TASK BRIEF: Output every line below exactly, please, omitting pictures.

RECORDED DATA:
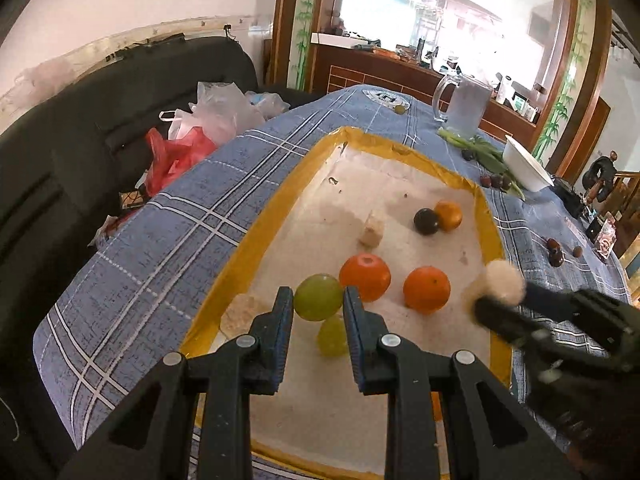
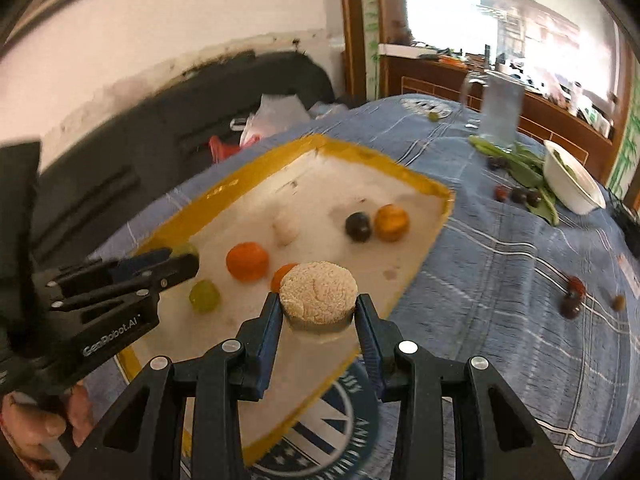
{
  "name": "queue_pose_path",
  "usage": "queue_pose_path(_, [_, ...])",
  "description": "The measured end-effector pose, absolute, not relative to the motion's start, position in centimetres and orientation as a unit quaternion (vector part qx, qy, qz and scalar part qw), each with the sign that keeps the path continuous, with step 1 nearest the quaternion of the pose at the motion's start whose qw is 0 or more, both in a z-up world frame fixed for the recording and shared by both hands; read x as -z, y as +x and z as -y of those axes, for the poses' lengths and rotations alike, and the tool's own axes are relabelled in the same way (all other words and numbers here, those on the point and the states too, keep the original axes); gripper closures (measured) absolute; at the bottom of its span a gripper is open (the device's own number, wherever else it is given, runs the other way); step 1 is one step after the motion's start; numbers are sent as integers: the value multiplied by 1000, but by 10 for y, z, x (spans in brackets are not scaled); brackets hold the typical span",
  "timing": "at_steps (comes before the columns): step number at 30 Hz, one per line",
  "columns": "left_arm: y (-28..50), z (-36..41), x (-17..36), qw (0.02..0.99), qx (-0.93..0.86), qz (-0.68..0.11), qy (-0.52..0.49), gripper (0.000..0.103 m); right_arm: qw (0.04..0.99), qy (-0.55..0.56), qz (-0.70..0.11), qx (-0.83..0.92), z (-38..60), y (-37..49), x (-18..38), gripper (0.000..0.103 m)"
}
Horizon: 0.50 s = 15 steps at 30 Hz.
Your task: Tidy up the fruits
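A white tray with a yellow taped rim lies on the blue checked cloth. My left gripper is shut on a round green fruit, lifted slightly over the tray's near left part. A second green fruit lies just below it. Two oranges sit mid-tray; a dark plum and a small orange lie at the far right. My right gripper is shut on a round beige cake above the tray's right edge.
A beige lump lies mid-tray and another by the left rim. A glass mug, green leaves and a white bowl stand at the far right. Small dark fruits dot the cloth. Plastic bags rest on a black sofa.
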State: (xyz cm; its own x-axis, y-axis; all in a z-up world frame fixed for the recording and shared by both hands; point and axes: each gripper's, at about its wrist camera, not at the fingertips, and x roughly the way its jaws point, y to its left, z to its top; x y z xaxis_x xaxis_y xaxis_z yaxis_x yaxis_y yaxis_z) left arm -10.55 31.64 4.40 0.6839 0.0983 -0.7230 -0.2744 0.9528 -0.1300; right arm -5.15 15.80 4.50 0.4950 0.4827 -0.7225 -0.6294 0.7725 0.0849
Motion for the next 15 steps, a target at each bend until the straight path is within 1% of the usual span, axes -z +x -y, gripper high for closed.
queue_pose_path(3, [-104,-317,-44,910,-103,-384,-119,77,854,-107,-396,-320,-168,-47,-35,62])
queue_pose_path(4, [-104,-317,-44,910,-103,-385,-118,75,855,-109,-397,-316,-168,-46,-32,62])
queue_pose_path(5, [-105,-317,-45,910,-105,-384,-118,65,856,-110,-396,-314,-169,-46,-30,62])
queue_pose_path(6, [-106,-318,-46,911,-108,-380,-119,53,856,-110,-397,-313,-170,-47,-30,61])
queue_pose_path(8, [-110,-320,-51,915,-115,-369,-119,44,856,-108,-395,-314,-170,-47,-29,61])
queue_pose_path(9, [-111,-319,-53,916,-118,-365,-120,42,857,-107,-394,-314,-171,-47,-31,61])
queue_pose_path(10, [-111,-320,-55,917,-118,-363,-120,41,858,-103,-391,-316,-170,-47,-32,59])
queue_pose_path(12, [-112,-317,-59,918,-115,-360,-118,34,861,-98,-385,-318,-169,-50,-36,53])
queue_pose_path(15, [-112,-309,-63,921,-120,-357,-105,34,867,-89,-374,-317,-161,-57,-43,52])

EXERCISE ANSWER:
{
  "name": "queue_pose_path",
  "usage": "queue_pose_path(_, [_, ...])",
  "description": "The measured end-effector pose, absolute, not relative to the motion's start, position in centimetres and orientation as a unit quaternion (vector part qx, qy, qz and scalar part qw), each with the sign that keeps the path continuous, with step 1 nearest the quaternion of the pose at the motion's start whose qw is 0 or more, both in a z-up world frame fixed for the recording and shared by both hands; read x as -z, y as +x and z as -y of those axes, for the poses' lengths and rotations alike, and the tool's own axes are relabelled in the same way (all other words and numbers here, those on the point and the states too, keep the original axes); gripper closures (measured) absolute; at the bottom of its span a gripper is open (the device's own number, wherever else it is given, runs the other way); step 1 is one step after the motion's start; numbers are sent as integers: the value multiplied by 1000, but by 10 for y, z, x (spans in brackets are not scaled); brackets hold the typical span",
  "timing": "at_steps (comes before the columns): step number at 30 Hz, one per line",
  "columns": "left_arm: y (-28..50), z (-36..41), x (-17..36), qw (0.02..0.99), qx (-0.93..0.86), qz (-0.68..0.11), qy (-0.52..0.49), gripper (0.000..0.103 m); right_arm: qw (0.04..0.99), qy (-0.55..0.56), qz (-0.70..0.11), qx (-0.83..0.92), z (-38..60), y (-37..49), x (-18..38), gripper (0.000..0.103 m)"
}
Horizon: 0.50 s = 15 steps at 30 Hz.
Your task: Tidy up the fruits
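A white tray with a yellow taped rim lies on the blue checked cloth. My left gripper is shut on a round green fruit, lifted slightly over the tray's near left part. A second green fruit lies just below it. Two oranges sit mid-tray; a dark plum and a small orange lie at the far right. My right gripper is shut on a round beige cake above the tray's right edge.
A beige lump lies mid-tray and another by the left rim. A glass mug, green leaves and a white bowl stand at the far right. Small dark fruits dot the cloth. Plastic bags rest on a black sofa.
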State: (xyz cm; its own x-axis, y-axis; all in a z-up world frame fixed for the recording and shared by both hands; point and axes: each gripper's, at about its wrist camera, not at the fingertips, and x roughly the way its jaws point, y to its left, z to its top; x y z xaxis_x xaxis_y xaxis_z yaxis_x yaxis_y yaxis_z) left arm -10.55 31.64 4.40 0.6839 0.0983 -0.7230 -0.2744 0.9528 -0.1300; right arm -5.15 15.80 4.50 0.4950 0.4827 -0.7225 -0.6294 0.7725 0.0849
Motion for the next 15 steps, a target at each bend until the straight path is within 1% of the usual span, axes -z +x -y, gripper high for closed.
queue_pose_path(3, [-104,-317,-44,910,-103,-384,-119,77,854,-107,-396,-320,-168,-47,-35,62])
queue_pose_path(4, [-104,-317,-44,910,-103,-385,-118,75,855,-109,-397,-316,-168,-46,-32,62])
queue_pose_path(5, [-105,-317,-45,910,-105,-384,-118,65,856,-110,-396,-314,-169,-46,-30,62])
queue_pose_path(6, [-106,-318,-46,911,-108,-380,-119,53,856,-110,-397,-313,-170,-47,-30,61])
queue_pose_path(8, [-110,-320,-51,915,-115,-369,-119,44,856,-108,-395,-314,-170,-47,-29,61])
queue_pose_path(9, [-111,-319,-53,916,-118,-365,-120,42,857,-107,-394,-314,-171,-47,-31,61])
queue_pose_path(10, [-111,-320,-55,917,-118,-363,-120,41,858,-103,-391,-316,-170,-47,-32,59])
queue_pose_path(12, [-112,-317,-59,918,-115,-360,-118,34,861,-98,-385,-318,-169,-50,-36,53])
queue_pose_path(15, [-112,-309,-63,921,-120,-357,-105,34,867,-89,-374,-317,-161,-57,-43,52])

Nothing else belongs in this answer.